20.10.18

Die Bundesnetzagentur hat die Ergebnisse der beiden Auktionsrunden für Onshore-Windenergie und Solarenergie zum Gebotstermin 1. Oktober vorgelegt. Die dritte Ausschreibungsrunde zeigt einen
geringen Wettbewerb bei Wind, großes Interesse an Solarvorhaben und leicht steigende Zuschlagswerte in beiden Bereichen.


Bei Wind an Land lag der durchschnittliche Zuschlagswert  bei 6,26 Cent/kWh, in der Solar-Auktion waren es 4,69 Cent/kWh.
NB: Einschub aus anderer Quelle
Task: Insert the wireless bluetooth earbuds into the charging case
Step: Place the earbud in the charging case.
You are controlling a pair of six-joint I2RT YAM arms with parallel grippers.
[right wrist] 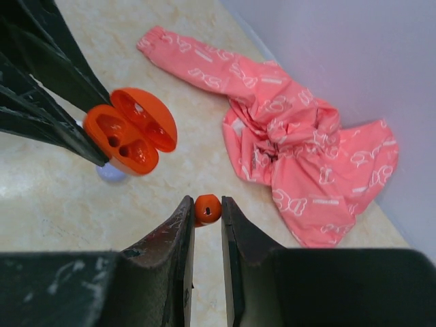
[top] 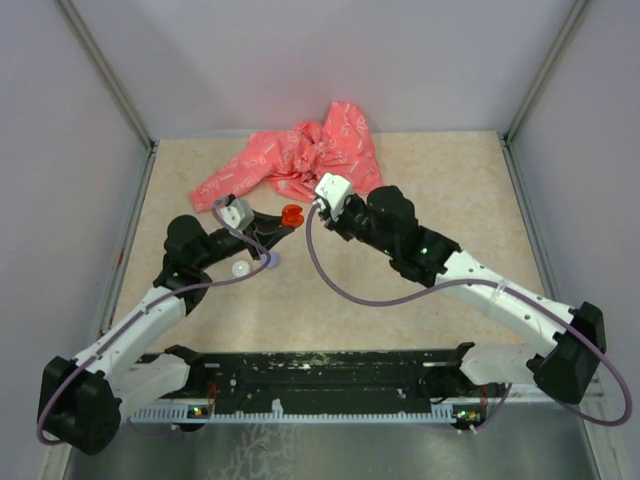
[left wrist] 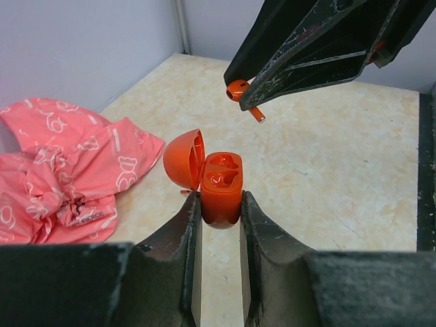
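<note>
My left gripper (left wrist: pixel 220 204) is shut on the red-orange charging case (left wrist: pixel 221 187) and holds it above the table, lid swung open to the left. The case also shows in the top view (top: pixel 291 214) and the right wrist view (right wrist: pixel 126 136), its two wells facing up. My right gripper (right wrist: pixel 207 204) is shut on one small red earbud (right wrist: pixel 207 209). In the left wrist view this earbud (left wrist: pixel 240 90) hangs just above and behind the case, stem pointing down. In the top view, the right gripper (top: pixel 312 210) is right beside the case. I see no second earbud.
A crumpled pink printed cloth (top: pixel 300 160) lies at the back of the table, just behind both grippers. A white disc (top: pixel 240 270) and a lavender disc (top: pixel 271 259) lie on the table under the left arm. Grey walls enclose the table.
</note>
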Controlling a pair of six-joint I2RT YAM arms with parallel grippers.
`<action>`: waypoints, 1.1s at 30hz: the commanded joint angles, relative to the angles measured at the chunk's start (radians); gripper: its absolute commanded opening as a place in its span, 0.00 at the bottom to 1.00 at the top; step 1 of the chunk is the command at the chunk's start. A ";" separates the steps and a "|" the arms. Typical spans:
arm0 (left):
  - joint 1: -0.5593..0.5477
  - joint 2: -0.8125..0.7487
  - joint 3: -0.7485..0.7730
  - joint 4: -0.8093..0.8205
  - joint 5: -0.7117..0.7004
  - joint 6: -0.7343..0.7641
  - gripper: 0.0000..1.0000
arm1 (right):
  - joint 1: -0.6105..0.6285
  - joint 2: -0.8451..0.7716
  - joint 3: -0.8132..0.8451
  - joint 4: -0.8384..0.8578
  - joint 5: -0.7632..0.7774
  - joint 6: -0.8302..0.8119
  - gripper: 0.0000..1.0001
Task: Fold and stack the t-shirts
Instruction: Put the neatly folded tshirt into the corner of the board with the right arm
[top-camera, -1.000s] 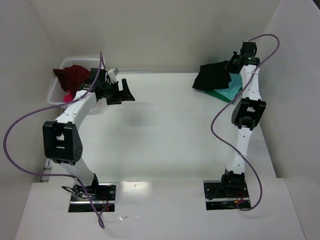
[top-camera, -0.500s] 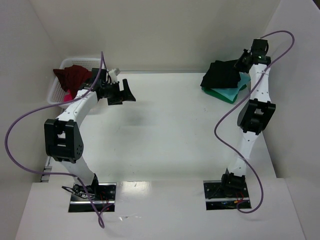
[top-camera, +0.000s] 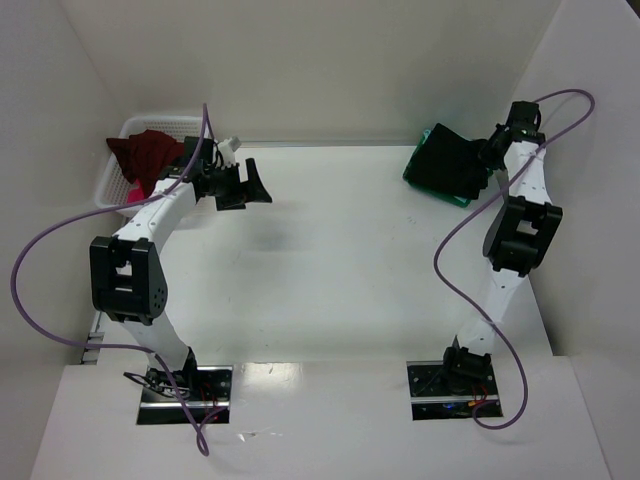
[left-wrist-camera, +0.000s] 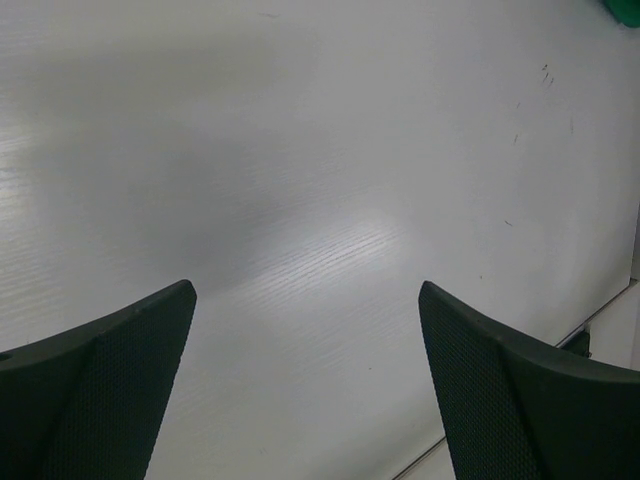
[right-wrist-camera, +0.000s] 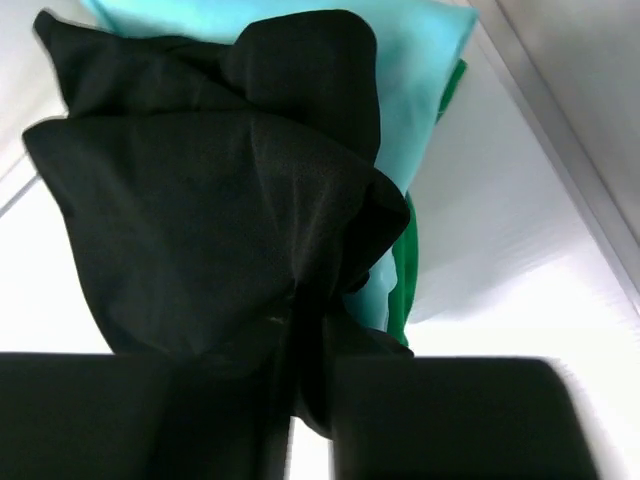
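In the upper left of the top view, the white lattice plastic basket (top-camera: 112, 185) sits against the wall. A crumpled maroon cloth t-shirt (top-camera: 148, 152) is heaped in it, with a scrap of pink cloth (top-camera: 131, 195) showing lower down.

Just right of the basket is my left gripper (top-camera: 245, 187). Its jaws are spread wide and have hold of nothing. In the left wrist view its two dark fingers (left-wrist-camera: 95, 400) frame only the bare white table top (left-wrist-camera: 320, 180).

At the upper right of the top view, my right gripper (top-camera: 487, 155) is pinched together on an edge of the large black cloth t-shirt (top-camera: 448, 160). In the right wrist view the black fabric (right-wrist-camera: 200, 200) bunches into the closed fingers (right-wrist-camera: 440, 420). The shirt drapes over a folded mint cloth t-shirt (right-wrist-camera: 410, 60), and a dark green cloth t-shirt (right-wrist-camera: 405, 270) peeks out under that at the right edge.
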 joint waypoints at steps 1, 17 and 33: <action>0.006 0.008 0.022 0.028 0.030 0.018 1.00 | -0.004 -0.094 -0.018 0.080 0.041 -0.007 0.39; 0.015 -0.133 0.012 0.019 -0.020 0.027 1.00 | 0.134 -0.667 -0.605 0.340 0.113 0.039 1.00; 0.015 -0.333 -0.019 -0.035 -0.239 0.085 1.00 | 0.189 -1.070 -0.915 0.309 0.004 0.085 1.00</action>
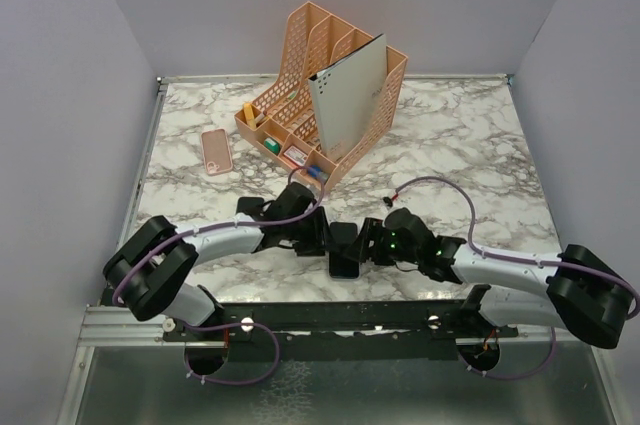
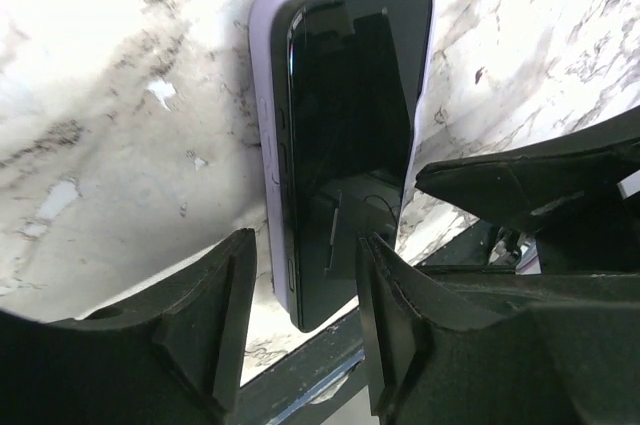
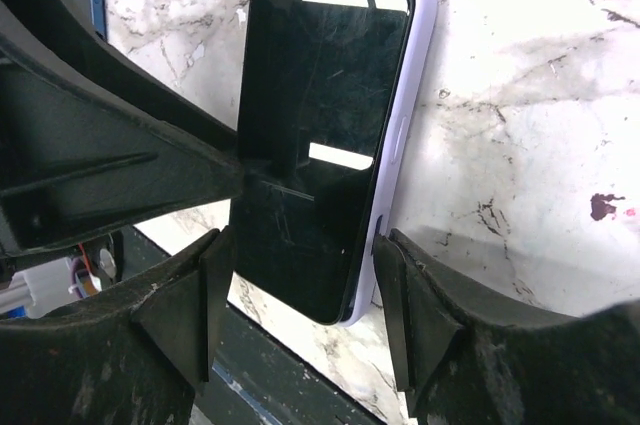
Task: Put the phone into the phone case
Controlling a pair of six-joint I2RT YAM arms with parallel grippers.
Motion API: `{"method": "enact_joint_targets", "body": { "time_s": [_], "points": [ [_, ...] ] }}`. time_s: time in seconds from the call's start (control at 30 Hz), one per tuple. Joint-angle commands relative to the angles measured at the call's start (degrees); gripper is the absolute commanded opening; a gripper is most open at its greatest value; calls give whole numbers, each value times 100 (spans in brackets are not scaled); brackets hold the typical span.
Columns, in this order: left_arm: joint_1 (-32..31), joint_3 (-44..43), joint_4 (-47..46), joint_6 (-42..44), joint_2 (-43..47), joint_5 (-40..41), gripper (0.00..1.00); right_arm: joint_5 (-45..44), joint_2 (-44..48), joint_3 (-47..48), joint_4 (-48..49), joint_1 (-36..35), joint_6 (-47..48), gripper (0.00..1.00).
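Phone with black glass screen and dark frame (image 2: 350, 125) lies face up in the pale lilac phone case (image 2: 262, 95), on the white marble table with grey veins (image 2: 120, 145). Along one long side the dark edge of the phone, with its buttons, shows above the lilac rim, so I cannot tell if this side is fully seated. On the other long side and around the far corners the rim wraps the phone closely.

The near end of the phone is between the two black fingers of the left claw (image 2: 305, 240). Its jaws stand medium wide and hold nothing, and a thin strip of marble shows between one finger and the case.

The right claw (image 3: 300, 240) comes from the opposite side, and the same phone lies between its fingers too. These jaws are also apart and not clamped, because marble shows between one finger and the phone. One finger tip of each claw reaches a long edge of the phone in the view of the other claw.

Beyond both claws, well apart, stands a salmon perforated plastic desk organiser (image 1: 300, 45) with a grey flat sheet (image 1: 350, 95) leaning inside. Beyond the left claw and to its left lies a pink flat rectangular thing (image 1: 216, 151).
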State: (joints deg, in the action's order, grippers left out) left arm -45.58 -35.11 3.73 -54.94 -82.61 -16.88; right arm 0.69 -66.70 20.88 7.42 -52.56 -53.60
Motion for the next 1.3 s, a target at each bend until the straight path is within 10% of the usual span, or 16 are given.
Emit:
{"method": "enact_joint_targets", "body": {
  "time_s": [0.0,0.73,1.27],
  "points": [
    [268,-285,272,325,3,-118,48,-271,-255,323,-345,-35,-28,66],
    [609,41,-548,632,-410,-994,31,-166,-1201,788,-356,-34,-141,70],
    [503,324,-773,548,-557,-1083,18,989,-1013,-19,2325,-35,-1015,72]
  ]
}}
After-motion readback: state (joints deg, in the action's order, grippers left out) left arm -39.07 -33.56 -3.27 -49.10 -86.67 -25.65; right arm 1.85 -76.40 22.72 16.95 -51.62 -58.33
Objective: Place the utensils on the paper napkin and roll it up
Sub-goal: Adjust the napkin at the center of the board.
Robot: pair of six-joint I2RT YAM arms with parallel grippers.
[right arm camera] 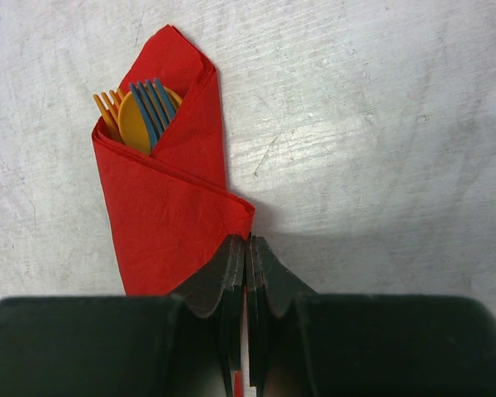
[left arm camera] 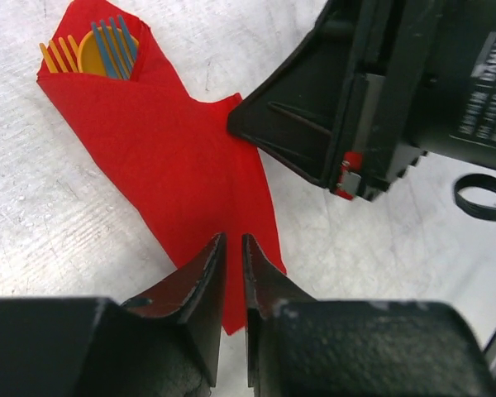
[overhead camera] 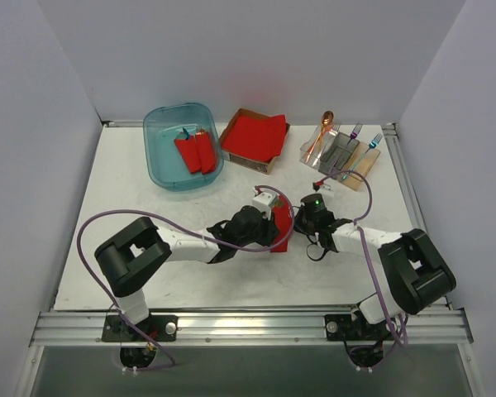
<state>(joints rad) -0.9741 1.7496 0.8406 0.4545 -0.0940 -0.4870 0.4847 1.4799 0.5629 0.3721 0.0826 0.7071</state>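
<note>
Left gripper (left arm camera: 233, 241): jaws parted by a narrow slit only, tips poised over the lower corner of the paper napkin (left arm camera: 165, 157), with red paper visible through the slit; no grasp is evident. Right gripper (right arm camera: 246, 241): jaws fully together, tips set against the folded side edge of the napkin, roughly midway along its length. It cannot be told whether any paper is pinched between them.

The napkin lies on the white table (overhead camera: 149, 265) between the two grippers, near the centre front. It is folded into a narrow pocket, open at the far end. The utensils (right arm camera: 140, 116) sit inside this pocket: yellow fork tines, a yellow spoon bowl and blue fork tines project from the opening, and the handles are hidden by the paper.

At the rear of the table, well apart from the grippers, stand a blue bin (overhead camera: 164, 157) holding two red rolls (overhead camera: 195, 150), a cardboard box (overhead camera: 264, 164) with a red stack (overhead camera: 254, 136), and a rack of cutlery (overhead camera: 341, 153).
</note>
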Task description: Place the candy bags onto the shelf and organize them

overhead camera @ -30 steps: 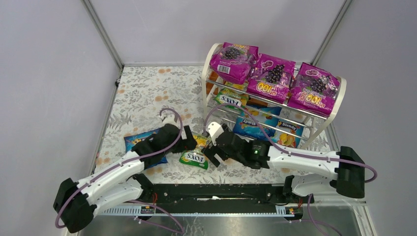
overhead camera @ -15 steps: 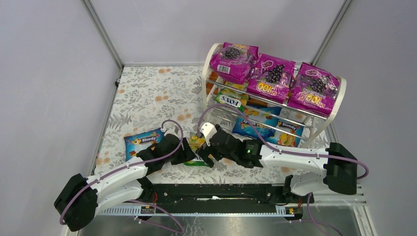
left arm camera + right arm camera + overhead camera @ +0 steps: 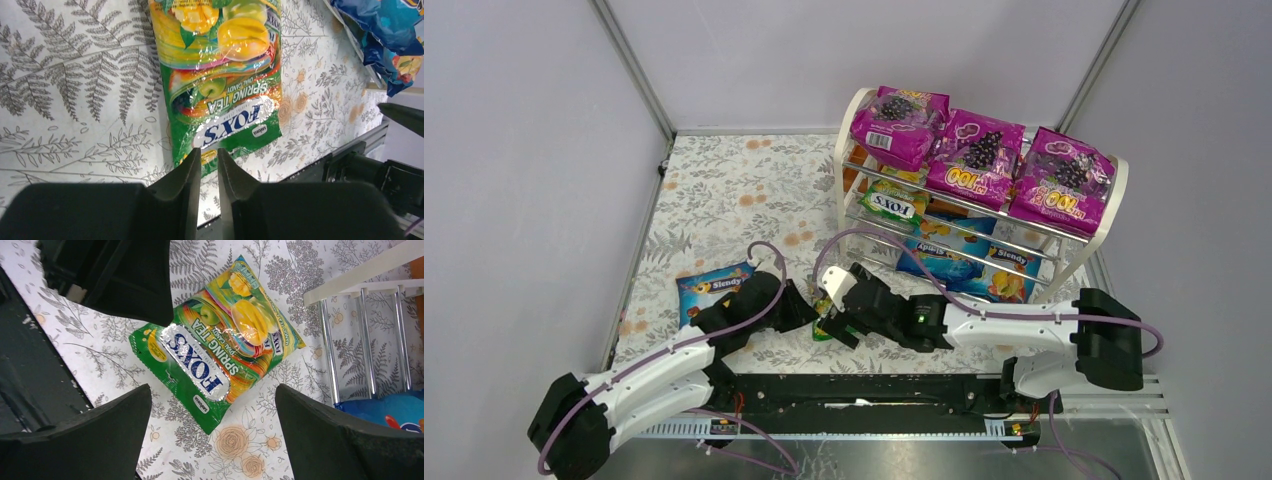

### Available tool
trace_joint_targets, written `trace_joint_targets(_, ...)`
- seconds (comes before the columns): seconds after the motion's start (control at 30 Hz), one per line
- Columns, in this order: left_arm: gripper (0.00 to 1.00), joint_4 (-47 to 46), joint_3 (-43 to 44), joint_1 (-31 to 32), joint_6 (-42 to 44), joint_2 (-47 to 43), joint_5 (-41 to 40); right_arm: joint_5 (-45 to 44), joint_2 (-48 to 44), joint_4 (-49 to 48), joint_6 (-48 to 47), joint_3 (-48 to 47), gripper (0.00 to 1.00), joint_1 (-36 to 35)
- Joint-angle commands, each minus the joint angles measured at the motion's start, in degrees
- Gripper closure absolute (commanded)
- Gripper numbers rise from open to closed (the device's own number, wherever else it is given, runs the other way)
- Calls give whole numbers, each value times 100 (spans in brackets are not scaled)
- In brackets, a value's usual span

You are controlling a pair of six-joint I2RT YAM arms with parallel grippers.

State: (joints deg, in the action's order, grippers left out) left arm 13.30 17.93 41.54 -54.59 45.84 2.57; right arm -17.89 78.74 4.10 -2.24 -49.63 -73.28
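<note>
A green-yellow FOX'S candy bag [image 3: 225,90] lies flat on the floral cloth near the front edge, label up [image 3: 215,345]. My left gripper [image 3: 209,152] has its jaws drawn close, a narrow gap left, with the bag's near edge between the tips; whether they press it I cannot tell. My right gripper [image 3: 214,390] hangs wide open over the bag's other corner, touching nothing. The shelf [image 3: 845,150] stands at the back right. It carries three magenta bags [image 3: 976,155] on top, a FOX'S bag [image 3: 892,205] in the middle and blue Slendy bags [image 3: 1009,270] on the lowest tier.
One blue Slendy bag [image 3: 712,290] lies on the cloth left of my left arm. The black base rail [image 3: 864,390] runs along the near edge just behind the grippers. The shelf's chrome rods [image 3: 365,340] stand close to the right of the FOX'S bag.
My left jaws have narrowed from wide open to nearly together at the FOX'S bag's edge. The right arm has swung left and now hangs over the same bag.
</note>
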Motion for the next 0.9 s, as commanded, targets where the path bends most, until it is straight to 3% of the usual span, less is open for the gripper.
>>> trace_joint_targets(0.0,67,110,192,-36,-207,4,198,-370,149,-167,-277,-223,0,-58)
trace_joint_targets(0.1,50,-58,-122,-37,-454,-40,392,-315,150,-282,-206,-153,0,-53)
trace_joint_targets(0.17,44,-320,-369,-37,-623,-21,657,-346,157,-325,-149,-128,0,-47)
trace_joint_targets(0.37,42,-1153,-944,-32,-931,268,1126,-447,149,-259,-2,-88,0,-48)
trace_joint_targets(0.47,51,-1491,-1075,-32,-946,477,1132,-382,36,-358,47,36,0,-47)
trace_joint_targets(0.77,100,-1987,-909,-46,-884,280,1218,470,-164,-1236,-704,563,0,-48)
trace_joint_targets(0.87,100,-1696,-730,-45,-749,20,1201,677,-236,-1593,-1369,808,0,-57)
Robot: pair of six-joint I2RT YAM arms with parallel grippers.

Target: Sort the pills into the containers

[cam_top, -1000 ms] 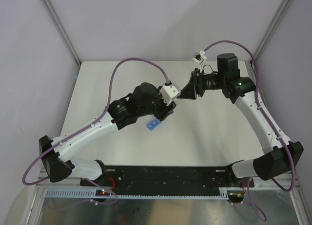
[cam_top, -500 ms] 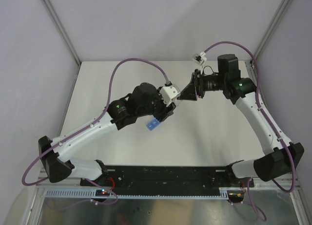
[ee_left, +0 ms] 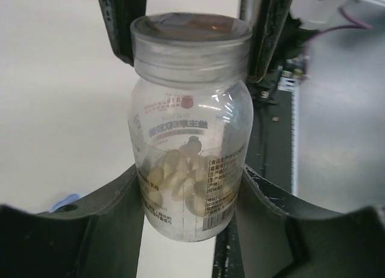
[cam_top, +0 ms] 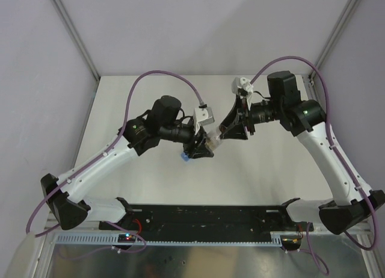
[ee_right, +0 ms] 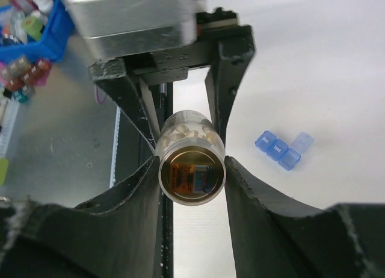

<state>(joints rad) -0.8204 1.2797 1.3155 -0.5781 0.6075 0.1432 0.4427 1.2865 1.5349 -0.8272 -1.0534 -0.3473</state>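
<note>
From above, the clear bottle (cam_top: 213, 141) is almost hidden between the left fingers (cam_top: 196, 150) and right fingers (cam_top: 233, 132). The containers (cam_top: 185, 158) show only as a blue sliver beside it, under the left fingers. From the left wrist they are a blurred blue scrap left of the bottle's base. Its label (ee_left: 180, 123) is too small to read, and the pills (ee_left: 180, 176) are too heaped to count. From the right wrist, a blue bin (ee_right: 57, 37) up-left of the bottle is cut off by the picture's edge.

The bottle (ee_left: 191, 139) is held over the desk (cam_top: 264, 169), its body in the left tool (ee_left: 191, 191), its cap in the right tool (ee_right: 191, 169). The pills (ee_left: 180, 176) are gathered at its base end; the containers (ee_right: 278, 150) are set beneath the left tool.
</note>
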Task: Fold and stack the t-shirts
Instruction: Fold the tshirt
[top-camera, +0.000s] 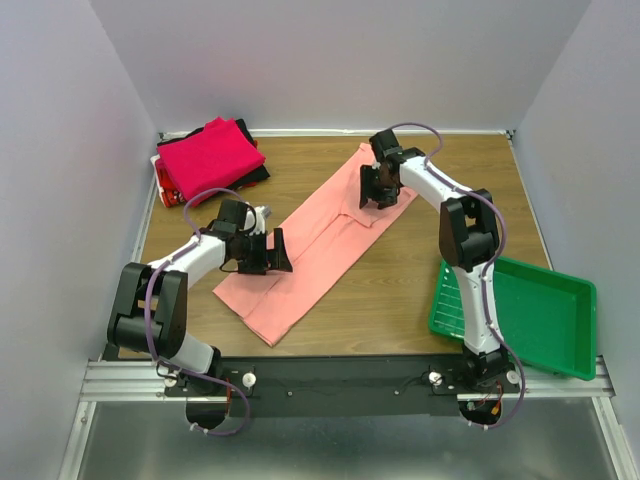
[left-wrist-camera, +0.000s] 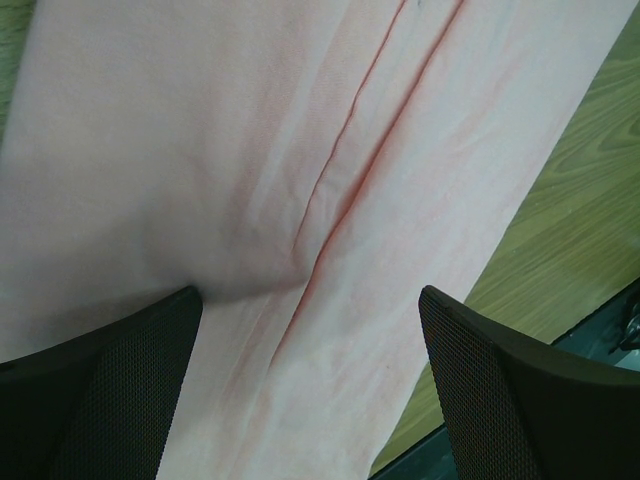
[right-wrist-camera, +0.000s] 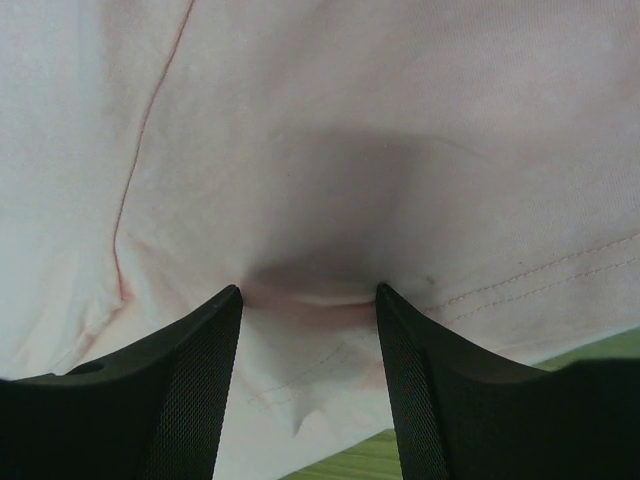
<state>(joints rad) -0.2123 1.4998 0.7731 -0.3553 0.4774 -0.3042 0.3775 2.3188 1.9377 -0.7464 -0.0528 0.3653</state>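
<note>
The salmon-pink t-shirt (top-camera: 325, 245) lies as a long folded strip slanting across the worktop (top-camera: 400, 270), likely awaiting its crosswise fold. Hence the right tool (right-wrist-camera: 308, 290), jaws apart, straddles a pucker at the far end, and the left tool (left-wrist-camera: 310, 295) hangs wide open over the near end.

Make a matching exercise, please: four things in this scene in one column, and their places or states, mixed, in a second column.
1. salmon-pink cloth t-shirt
2. pile of magenta, red and black shirts
3. green plastic tray
4. left pincer

a. near right corner
b. open, over the t-shirt's near end
c. far left corner
d. spread diagonally across the middle

Pairs: 1-d, 2-c, 3-a, 4-b.
</note>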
Dies bedeutet eine Erhöhung von jeweils 0,10 Cent/kWh im Vergleich zur vorherigen Runde.

Sehr starke Unterschiede zwischen den Bereichen sind jedoch bei der Wettbewerbsintensität zu verzeichnen. Während die Ausschreibungsrunde bei Wind circa 50% unterzeichnet war, kam es bei der Fotovoltaik zu einer dreifachen Überzeichnung.

Weniger als 400 MW, der für Windenergievorhaben vorgesehenen 670 MW wurden abgerufen. Wie das Ergebnis zeigt, orientierten sich die meisten der 57 Bieter preislich am zulässigen Höchstwert von 6,30 Cent/kWh.

Ein weiterhin hoher Wettbewerbsdruck zeigte sich dagegen bei der Photovoltaik. Auf das Ausschreibungsvolumen von 182 MW erfolgten 76 Gebote über insgesamt 551 MW. Erteilt wurden letztlich 37 Zuschläge für 192 MW. Die Werte für die erfolgreichen Gebote bewegten sich in einer Spanne von 3,86 Cent/kWh bis 5,15 Cent/kWh. 

Der Umfang genehmigter Projekte liegt im Sektor Onshore-Wind mittlerweile  auf einem historischen Tiefstand. Die Ergebnisse der Ausschreibung zeigen sehr deutlich, dass es zu einer Herausforderung geworden ist, neue Windprojekte zu verwirklichen. Es ist daher zwingend erforderlich, dass Hindernisse, die aktuell dem Bau neuer Windanalagen entgegenstehen, rasch beseitigt werden.